Reading notes: SAMC, Semantic-Aware Model Checking

15 July 2021

SAMC is a distributed system model checker, dmck for short. Traditional dmcks like dBug, CrystalBall, or MODIST reorder messages sent between nodes of the system. They do not inject more than a single failure in each run. It would otherwise exacerbate the state-space exploration.

SAMC is semantic-aware, meaning it knows how the system under test reacts to events. This knowledge is used to look for what the paper calls deep bugs, bugs that include many crashes/reboots. There are 4 semantic patterns used to that effect:

Local message independence (LMI)
Crash message independence (CMI)
Crash recovery symmetry (CRS)
Reboot synchronization symmetry (RSS)

SAMC also employs battle-proven techniques to reduce the state-space explosion: State symmetry, architecture symmetry, and independence-based dynamic partial order reduction (DOPR). The author tested Zookeeper, Hadoop/Yarn, and Cassandra and found known and new bugs in these systems.

Independence

MODIST is the most potent dmck when the paper is written, in 2014. Say messages [a, b, c, d] are executed, the checker needs to test 4! = 24 recombinations (abcd, badc, etc.). To reduce this complexity we can define independence.
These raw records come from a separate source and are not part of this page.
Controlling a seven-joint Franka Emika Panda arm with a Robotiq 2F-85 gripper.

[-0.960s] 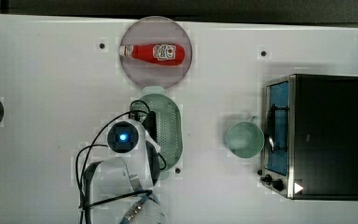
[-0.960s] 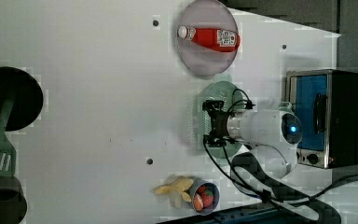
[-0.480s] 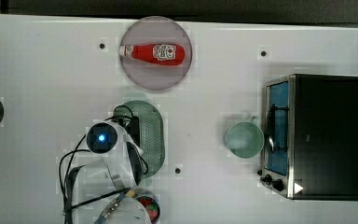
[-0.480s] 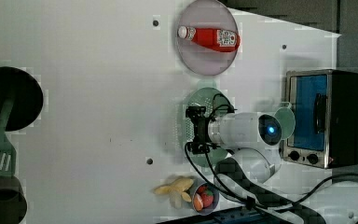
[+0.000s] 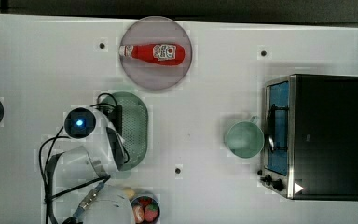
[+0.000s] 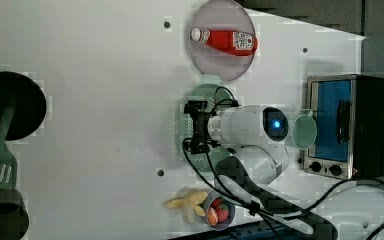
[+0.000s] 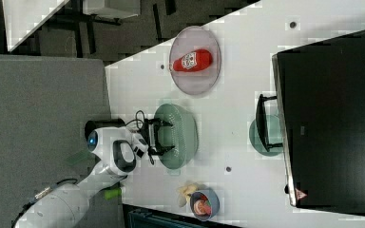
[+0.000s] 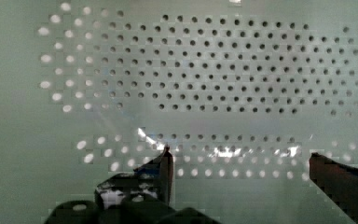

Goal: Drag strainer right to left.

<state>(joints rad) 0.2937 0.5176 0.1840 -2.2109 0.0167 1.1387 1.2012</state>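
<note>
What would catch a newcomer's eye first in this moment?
The white robot arm leaning over the mint-green strainer mid-table, its gripper open inside the perforated bowl. Next, the red ketchup bottle lying on the grey plate above it in the top view, and the toaster oven at the top view's right.

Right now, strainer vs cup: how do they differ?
The strainer is an oval with a perforated bottom; the cup is smaller, round and solid. The gripper sits open inside the strainer, while the cup stands alone, close against the toaster oven. Both are pale mint green and upright on the white table.
</note>
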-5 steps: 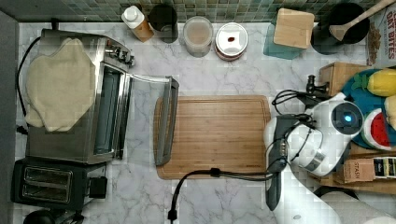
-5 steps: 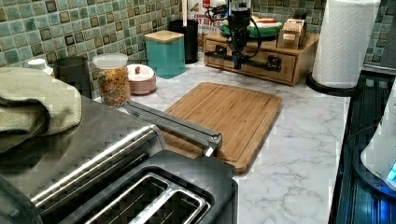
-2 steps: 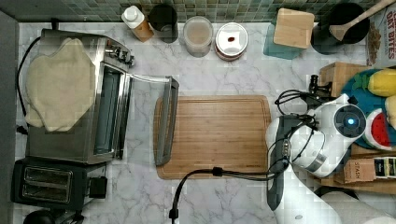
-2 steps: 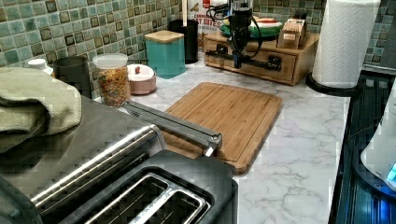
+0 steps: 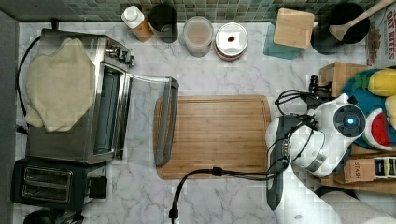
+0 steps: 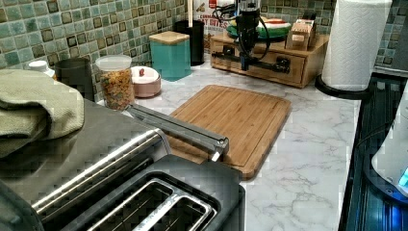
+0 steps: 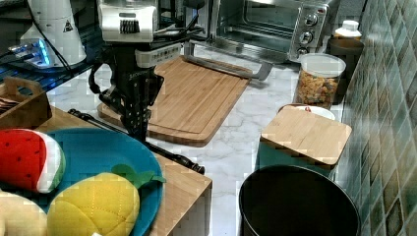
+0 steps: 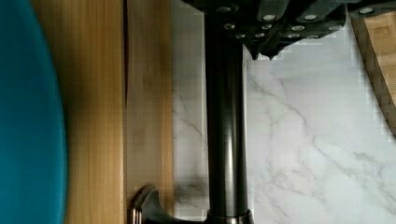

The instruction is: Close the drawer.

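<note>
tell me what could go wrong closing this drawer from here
1. The claw is at the thin round handle bar; a push could slip off it instead of moving the drawer.
2. The wooden box may not be fixed to the marble counter, so it might slide and shake the blue plate of toy fruit.

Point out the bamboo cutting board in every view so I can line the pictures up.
Top view: the cutting board lies at centre, with the toaster oven door over the top view's left edge of it.
Left view: centre, slanting away.
Right view: upper middle, partly behind the arm.
Wrist view: a sliver at one corner.
Shared landmark: the drawer's dark handle bar, a marble strip away from the board.
</note>
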Action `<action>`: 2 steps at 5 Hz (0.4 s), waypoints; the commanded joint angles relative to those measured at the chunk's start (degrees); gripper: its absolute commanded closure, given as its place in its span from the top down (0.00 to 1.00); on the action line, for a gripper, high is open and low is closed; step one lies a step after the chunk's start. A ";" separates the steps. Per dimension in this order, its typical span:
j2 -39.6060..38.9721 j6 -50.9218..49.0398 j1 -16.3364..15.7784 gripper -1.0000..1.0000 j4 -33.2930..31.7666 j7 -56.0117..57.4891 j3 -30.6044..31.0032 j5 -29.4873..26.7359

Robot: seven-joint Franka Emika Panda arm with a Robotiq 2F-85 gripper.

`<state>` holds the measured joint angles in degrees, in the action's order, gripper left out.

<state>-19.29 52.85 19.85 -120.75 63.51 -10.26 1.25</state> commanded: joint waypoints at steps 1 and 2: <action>0.59 4.24 7.30 0.00 6.59 2.21 -10.73 1.60; 0.61 4.23 7.45 0.00 6.59 2.13 -10.57 1.69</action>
<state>-19.30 53.24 17.16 -121.08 63.51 -12.69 1.21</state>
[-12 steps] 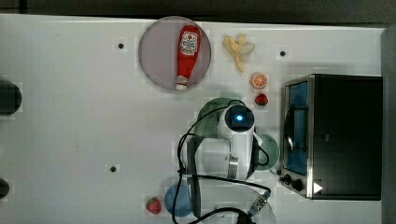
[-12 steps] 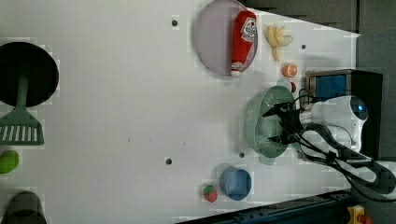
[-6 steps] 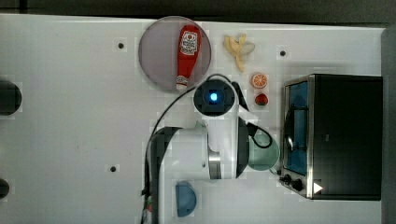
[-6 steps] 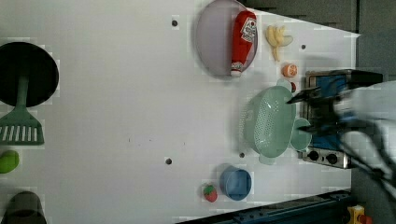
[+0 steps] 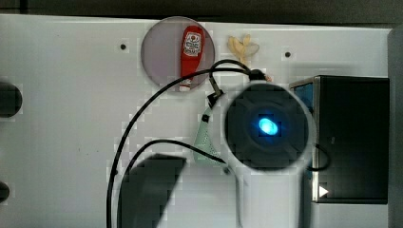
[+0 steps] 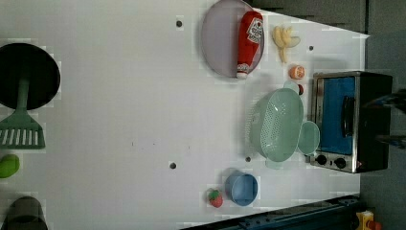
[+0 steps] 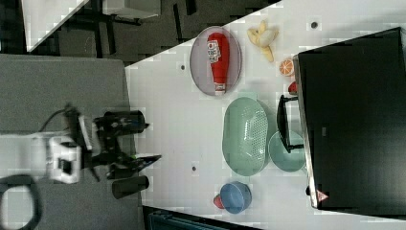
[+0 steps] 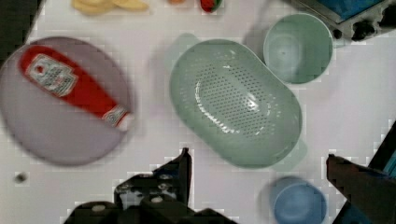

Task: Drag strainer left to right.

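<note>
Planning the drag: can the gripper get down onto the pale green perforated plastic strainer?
Probably yes. The gripper hangs open above the strainer, whose bowl is empty; the smooth mint bowl sits beside it.

A white table carries everything. Seen from the gripper, the strainer lies on it directly below, apart from the spread fingers, with the mint bowl touching its far rim and the blue bowl close under one fingertip. Farther out — a grey plate, a banana, an orange slice, a strawberry and the toaster oven. Well away from the gripper, at the table's other end, sit a black pan, a green spatula, a lime and a dark cup.
</note>
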Robot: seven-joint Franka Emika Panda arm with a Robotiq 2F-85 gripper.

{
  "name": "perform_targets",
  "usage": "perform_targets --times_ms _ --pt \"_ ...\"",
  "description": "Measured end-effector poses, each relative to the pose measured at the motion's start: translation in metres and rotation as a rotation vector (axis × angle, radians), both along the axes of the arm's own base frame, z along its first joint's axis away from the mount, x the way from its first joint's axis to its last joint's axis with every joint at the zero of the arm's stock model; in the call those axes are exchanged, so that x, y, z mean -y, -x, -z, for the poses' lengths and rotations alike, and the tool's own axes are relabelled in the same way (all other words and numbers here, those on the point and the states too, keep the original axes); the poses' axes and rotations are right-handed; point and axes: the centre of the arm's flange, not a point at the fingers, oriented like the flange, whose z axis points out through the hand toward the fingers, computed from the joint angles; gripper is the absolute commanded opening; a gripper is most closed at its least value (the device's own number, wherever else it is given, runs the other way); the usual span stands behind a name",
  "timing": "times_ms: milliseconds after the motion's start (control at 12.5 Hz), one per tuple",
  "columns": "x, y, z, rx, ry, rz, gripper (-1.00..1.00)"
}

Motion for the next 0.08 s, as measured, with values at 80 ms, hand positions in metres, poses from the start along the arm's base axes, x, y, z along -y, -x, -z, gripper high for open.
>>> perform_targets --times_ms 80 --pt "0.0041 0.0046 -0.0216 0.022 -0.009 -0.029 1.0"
Independent messages do not need to be reordered. The order in which they are received would not change the final state.

For instance, messages that are received by different nodes are independent. Say node 1 receives a and b, node 2 receives c and d. In this case, we only need to test ab-cd, ba-cd, ab-dc, and ba-dc: 4 recombinations.

White box checking

MODIST is a black box testing rig. It does not have prior knowledge of how the system under test works. MODIST explores more states through randomness and checkpoints. These techniques are either random (...) or tedious to implement.

The authors look down on these methods and want to have a more thorough method. To explore more states, they included some knowledge of the system under test. This allows discarding a lot of useless reordering.

For instance, say messages a, b and c are discarded by the node. This happens a whole lot in many protocols. Not reordering them, saves 3! = 6 precious state exploration.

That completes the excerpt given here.